Location
- Gracechurch Street Debenham, Suffolk, IP14 6BL England 52°13′26″N 1°10′16″E﻿ / ﻿52.223799°N 1.171117°E

Information
- Type: Private
- Religious affiliation: Church of England
- Established: 1964
- Department for Education URN: 136416 Tables
- Ofsted: Reports
- Headteacher: Simon Martin
- Gender: Coeducational
- Age: 11 to 16
- Enrolment: 650
- Houses: Austen Nelson Da Vinci Owens Curie
- Website: http://www.debenhamhigh.co.uk/

= Debenham High School =

Debenham High Schools is a secondary school located in the village of Debenham in Suffolk, UK. The school accepts students who are between 11 and 16 years old and live in the catchment. Any spare places are then allocated to students outside of the catchment.

==History==
The school was first opened as a Modern School in 1964, originally designed to cater for 250 students. The school primarily accepted students who were not offered places at the local grammar school. Before the school was built these students would have been taught in the local village schools of "Debenham, Stonham Aspal or at Framlingham".
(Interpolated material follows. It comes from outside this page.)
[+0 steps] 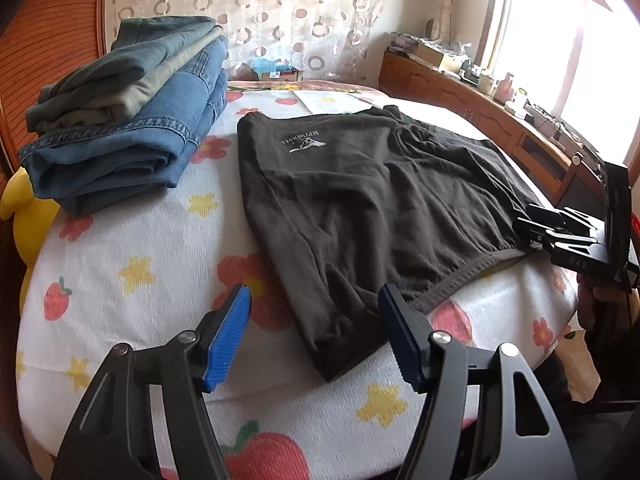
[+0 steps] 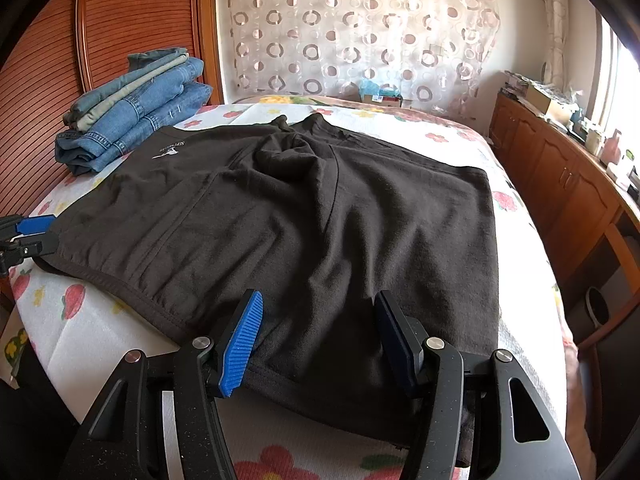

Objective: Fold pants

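One pair of dark brown pants [image 2: 304, 216], soft knit, limp and light by the look, lies spread flat on the bed's flower-and-strawberry print sheet [image 1: 132, 248]; best taken at the elastic waistband corners, where the cloth is thickest. Left gripper [image 1: 316, 336] stands part open over the near left corner, pads clear of cloth, holding nothing; right gripper [image 2: 320, 340] part open astride the near hem, grip uncertain. Folded jeans stack [image 1: 132, 120] near the wooden headboard [image 2: 132, 20], cabinets under the window to the right
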`<state>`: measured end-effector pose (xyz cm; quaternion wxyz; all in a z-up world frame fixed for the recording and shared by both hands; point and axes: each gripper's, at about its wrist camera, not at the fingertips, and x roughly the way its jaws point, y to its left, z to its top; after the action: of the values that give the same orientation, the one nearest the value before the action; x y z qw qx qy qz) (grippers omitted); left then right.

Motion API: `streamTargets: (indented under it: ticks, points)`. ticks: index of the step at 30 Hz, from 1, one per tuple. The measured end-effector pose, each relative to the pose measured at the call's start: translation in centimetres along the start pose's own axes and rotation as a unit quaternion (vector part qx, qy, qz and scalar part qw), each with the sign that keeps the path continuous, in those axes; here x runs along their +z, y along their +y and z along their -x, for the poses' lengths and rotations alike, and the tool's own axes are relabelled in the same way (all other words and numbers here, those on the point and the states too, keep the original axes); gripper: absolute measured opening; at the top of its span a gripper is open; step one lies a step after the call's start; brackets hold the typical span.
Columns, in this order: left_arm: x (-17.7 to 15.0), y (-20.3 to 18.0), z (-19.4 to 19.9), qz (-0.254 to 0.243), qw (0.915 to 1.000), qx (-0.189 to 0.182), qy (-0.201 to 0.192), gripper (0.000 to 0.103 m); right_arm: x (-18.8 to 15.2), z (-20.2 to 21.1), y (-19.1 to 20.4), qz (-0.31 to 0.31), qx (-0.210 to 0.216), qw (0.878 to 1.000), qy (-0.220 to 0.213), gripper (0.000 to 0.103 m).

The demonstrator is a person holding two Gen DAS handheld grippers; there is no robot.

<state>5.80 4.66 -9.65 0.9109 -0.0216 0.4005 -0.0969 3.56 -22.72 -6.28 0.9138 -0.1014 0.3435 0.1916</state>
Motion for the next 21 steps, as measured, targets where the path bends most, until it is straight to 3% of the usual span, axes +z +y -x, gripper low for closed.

The introduction of Comprehensive education in Suffolk, resulted in an expansion of the school and Debenham Modern School became Debenham High School in 1979.

== Former headteachers ==

- Arthur Holifield was appointed the first Headmaster of the school and he appointed the first eleven teachers to the school.
- Angela McClelland was Headteacher in 1983.
- Michael Crawshaw was Headteacher in 1989 to 2012. In 2006 he was awarded an OBE for services to education.
- Julia Upton was Headteacher in 2012 to 2020.
- As of 2020 Simon Martin is Headteacher.